In traditional Asian culture, the four to six weeks postpartum are a time for mother and baby to rest, eat well, and bond with each other.  Sleep and proper nourishment are essential for the mother to recover from labor and childbirth and to build up her milk supply. Ideally, the mother will have supportive family and friends around to help so she can truly rest.  In Asia, this four to six week period is called lying-in or “Mother Roasting” which relates to the importance of mother and baby staying warm and in bed.  Many Western women might find the idea of staying in for a month less appealing or impractical. However, applying these principles will help prevent the possibility of postpartum issues such as depression, anxiety, poor milk supply, fatigue, mastitis, poor maternal bonding, and sleep disorders.
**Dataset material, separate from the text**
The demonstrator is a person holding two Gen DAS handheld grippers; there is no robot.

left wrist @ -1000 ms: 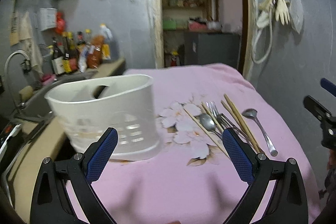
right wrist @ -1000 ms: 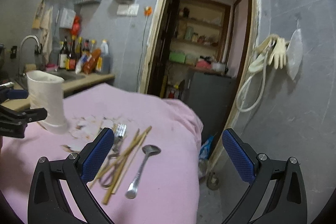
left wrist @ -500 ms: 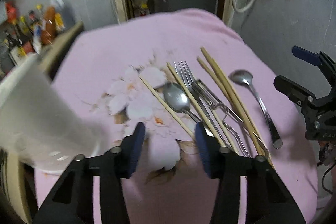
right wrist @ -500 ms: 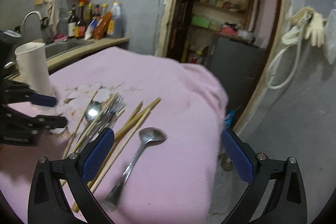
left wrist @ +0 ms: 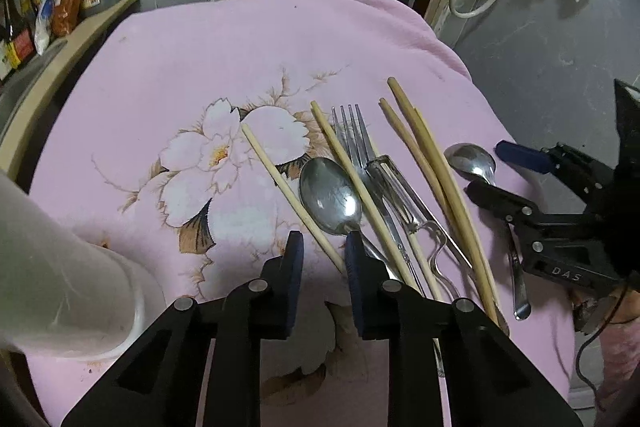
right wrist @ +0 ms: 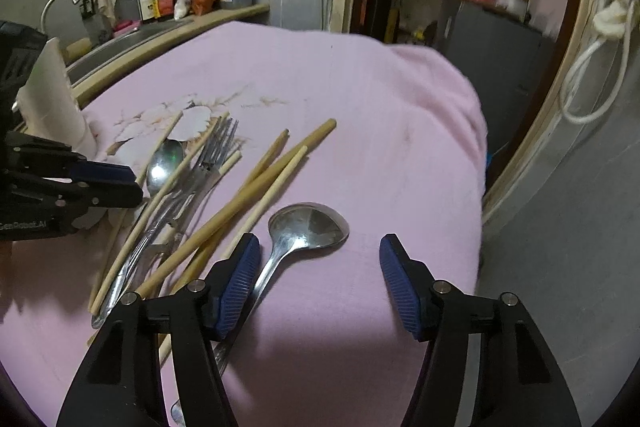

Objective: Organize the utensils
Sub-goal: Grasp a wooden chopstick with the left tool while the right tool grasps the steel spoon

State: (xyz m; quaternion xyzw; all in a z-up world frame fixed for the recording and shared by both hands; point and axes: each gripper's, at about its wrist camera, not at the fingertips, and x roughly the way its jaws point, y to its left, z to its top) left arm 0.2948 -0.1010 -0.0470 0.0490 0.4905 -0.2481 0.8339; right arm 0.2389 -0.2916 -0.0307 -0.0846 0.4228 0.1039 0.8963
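Left wrist view: closing left tongs (left wrist: pixel 320 247) straddle a pale wooden chopstick (left wrist: pixel 288 187), its tip hidden; right tongs (right wrist: pixel 316 259), closing, flank a shiny steel spoon (right wrist: pixel 308 227), unpinched.

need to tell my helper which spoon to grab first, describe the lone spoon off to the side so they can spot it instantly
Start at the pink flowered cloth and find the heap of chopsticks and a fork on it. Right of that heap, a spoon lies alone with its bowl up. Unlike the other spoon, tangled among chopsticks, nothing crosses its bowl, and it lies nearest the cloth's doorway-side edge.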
Lactation is one of the expected biological responses after delivering a baby. Breastfeeding is potentially a highly rewarding endeavor; however, many women have challenges with their milk supply. Oversupply and undersupply can create problems for new mothers and their babies. Fortunately, East Asian medicine has many treatment options to address these common issues.   Lactopoeoisis, regulated by the endocrine system, begins in the 18th week of pregnancy with the proliferation of breast tissue.  If a mother has had difficulty breastfeeding in the past she can begin treatments during pregnancy to help promote healthy breast functioning. 

Mood disorders can also occur postpartum and good Acupuncture care can help alleviate these symptoms along with other quality maternal mental health care.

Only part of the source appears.